» WORK ITEM
Beginning with the first line, transcribe the entries below exactly through the line containing "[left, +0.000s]", inclusive.

══════════════════════════════

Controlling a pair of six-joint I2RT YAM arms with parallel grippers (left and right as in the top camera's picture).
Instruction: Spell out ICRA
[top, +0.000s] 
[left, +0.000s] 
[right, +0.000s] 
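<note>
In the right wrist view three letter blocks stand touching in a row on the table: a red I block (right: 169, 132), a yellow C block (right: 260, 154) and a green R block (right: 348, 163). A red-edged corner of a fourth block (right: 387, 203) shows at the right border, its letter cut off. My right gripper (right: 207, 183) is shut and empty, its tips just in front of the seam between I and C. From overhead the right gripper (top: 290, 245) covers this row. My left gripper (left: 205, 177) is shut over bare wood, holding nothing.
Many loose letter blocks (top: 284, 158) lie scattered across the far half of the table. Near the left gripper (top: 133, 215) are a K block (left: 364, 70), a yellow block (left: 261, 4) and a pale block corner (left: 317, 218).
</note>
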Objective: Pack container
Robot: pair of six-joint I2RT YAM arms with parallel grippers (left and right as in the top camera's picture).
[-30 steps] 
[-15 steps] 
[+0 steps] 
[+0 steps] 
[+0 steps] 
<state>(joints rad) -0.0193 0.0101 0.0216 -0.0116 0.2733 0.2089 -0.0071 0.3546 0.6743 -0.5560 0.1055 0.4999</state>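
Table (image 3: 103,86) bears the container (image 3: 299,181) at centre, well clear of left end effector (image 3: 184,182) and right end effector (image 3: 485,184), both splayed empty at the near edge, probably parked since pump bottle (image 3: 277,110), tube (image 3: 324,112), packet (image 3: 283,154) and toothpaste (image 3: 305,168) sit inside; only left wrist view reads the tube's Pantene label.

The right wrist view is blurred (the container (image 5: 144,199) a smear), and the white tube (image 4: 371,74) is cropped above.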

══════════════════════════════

» RESPONSE
Controlling a pair of six-joint I2RT YAM arms with parallel grippers (left and right as in the top camera's picture).
Instruction: Spell out ICRA
[top, +0.000s] 
[left, +0.000s] 

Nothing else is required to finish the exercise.